El editor como simple mediador entre el autor y el lector ha de colaborar a crear las condiciones idóneas para que el autor con autenticidad pueda seguir desarrollando su labor de creación y el lector gustoso, no el circunstancial, tener la libertad de elección -sin necesidad de ir siempre llevado por los pelos- para acceder al libro de la forma más desprejuiciada posible. El editor no debería imponer nada, sino conseguir un honesto equilibrio entre su propia conveniencia y las necesidades reales del medio en el que se desenvuelve. Para ello tendrá que saber prestar oídos a esas necesidades no virtuales y contribuir, en la medida de sus limitaciones,a generar un espacio de verdadero intercambio sobre el que poder seguir edificando el espíritu crítico necesario para poder continuar combatiendo con efectividad los males que afectan a una época.

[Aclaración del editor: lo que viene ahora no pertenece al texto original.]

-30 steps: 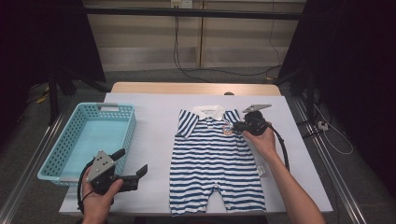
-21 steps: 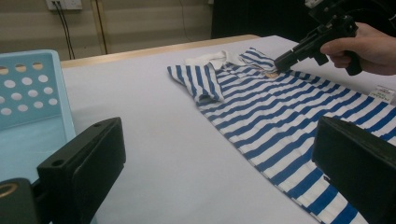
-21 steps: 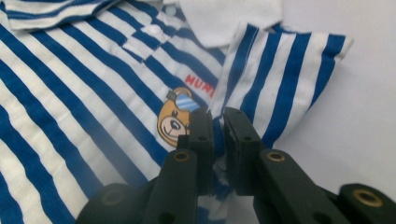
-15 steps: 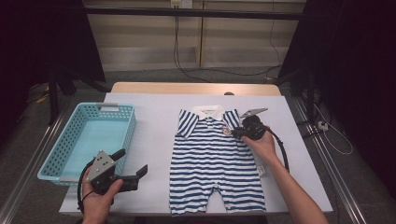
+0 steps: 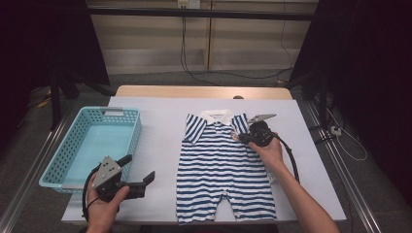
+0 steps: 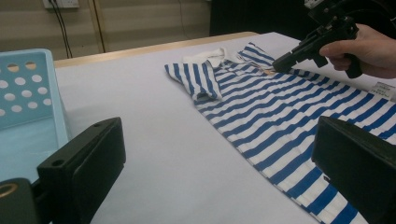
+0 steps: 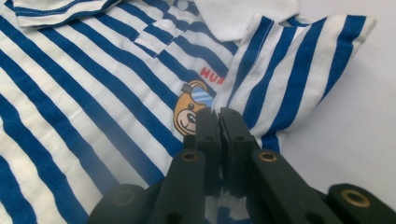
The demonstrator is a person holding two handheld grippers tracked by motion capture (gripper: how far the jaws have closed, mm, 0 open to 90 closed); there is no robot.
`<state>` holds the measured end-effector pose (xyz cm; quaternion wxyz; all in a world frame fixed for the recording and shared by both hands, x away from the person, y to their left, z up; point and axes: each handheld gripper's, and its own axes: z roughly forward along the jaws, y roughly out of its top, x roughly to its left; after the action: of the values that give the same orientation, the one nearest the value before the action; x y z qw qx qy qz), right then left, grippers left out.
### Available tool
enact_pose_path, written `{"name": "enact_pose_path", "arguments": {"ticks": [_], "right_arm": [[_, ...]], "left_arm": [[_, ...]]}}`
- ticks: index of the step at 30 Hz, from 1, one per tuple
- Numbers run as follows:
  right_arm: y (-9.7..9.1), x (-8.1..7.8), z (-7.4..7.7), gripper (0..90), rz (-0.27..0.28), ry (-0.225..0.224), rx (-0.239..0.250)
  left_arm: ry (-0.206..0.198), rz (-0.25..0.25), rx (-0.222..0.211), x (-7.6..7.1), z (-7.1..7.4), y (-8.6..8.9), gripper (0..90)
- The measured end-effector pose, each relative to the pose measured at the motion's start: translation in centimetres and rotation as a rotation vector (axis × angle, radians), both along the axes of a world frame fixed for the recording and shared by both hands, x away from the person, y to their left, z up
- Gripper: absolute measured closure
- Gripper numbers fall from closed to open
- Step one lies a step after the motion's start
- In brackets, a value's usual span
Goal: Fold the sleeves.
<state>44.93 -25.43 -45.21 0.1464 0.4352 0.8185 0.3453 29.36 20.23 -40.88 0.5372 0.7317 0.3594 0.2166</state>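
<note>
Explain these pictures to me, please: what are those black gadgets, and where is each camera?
There is no robot here: a person holds a hand-worked gripping tool in each hand. One picture comes from a camera fixed above the table; the other two come from small cameras riding on each tool, looking along its black jaws. On the white table lie a blue-and-white striped romper and, to its left, a light blue basket. The left tool hangs open near the table's front edge, holding nothing. The right tool has just been closing its jaws, and they now pinch the romper's cloth beside the bear picture, near one sleeve.
</note>
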Motion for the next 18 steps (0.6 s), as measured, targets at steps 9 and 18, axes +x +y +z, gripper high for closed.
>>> {"name": "enact_pose_path", "arguments": {"ticks": [9,18], "right_arm": [[-0.4,-0.8,0.2,68.1,-0.003,0.007,0.037],[-1.8,-2.5,1.5,47.3,-0.041,-0.118,0.116]], "left_arm": [[-0.006,0.002,-0.013,-0.1,0.0,0.1,3.0],[-0.023,-0.005,0.002,0.2,0.1,-0.3,2.9]]}}
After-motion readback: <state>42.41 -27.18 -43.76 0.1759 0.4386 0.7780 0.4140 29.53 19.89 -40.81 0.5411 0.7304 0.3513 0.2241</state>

Cabría formularse ahora la siguiente pregunta: ¿En qué medida el mercado obliga a alterar la concepción que un editor tiene de su tarea intelectual y cultural? Si el editor tiene clara la dirección que desea dar a sus colecciones no creo que el mercado deba operar una influencia definitiva ni definitoria en el rumbo que éstas vayan adquiriendo. Por fortuna, el mercado aún no es del todo omnipontente, aunque poco le falta, y en la medida que un editor con un línea definida sepa seguir atento -para lo que ha de estar lógicamente bien informado- a los autores que ya existen o vayan surgiendo, afines a esa línea de actuación, los podrá seguir incorporando a su acervo editorial, aunque no siempre en la proporción que a veces desearía. Aquí sí que interviene el mercado o, si se prefiere, la competencia. Pero ni siquiera ésta es definitoria, como decía. La continuidad en una línea concreta viene definida por la imaginación del editor y por su buen hacer. Hay colecciones que, más allá de los avatares del mercado, y por el mismo buen hacer del editor, se van construyendo a sí mismas y acaban siendo emblemáticas. A ello es a lo que debe aspirar todo editor que se precie.
Otra de las argucias del mercado actual consiste en fabricar productos dirigidos a sectores estigmatizados, pues las diferencias y las identidades no han devenido otra cosa más que estigmas, pese a, o tal vez por obstinarse en querer adoptar un estauto diferente. Se vende más a un autor no por la buena o mala filosofía o literatura que haga, sino por lo diferente que sea y por la acogida que pueda tener dentro de un determinado colectivo diferenciado.
El autor con autenticidad, el buen filósofo al escribir no piensa en un futuro lector determinado, diferenciado. Escribe para el hombre común y para el común de los hombres. Sin ello difícilmente podrá alcanzar su escritura un carácter universal.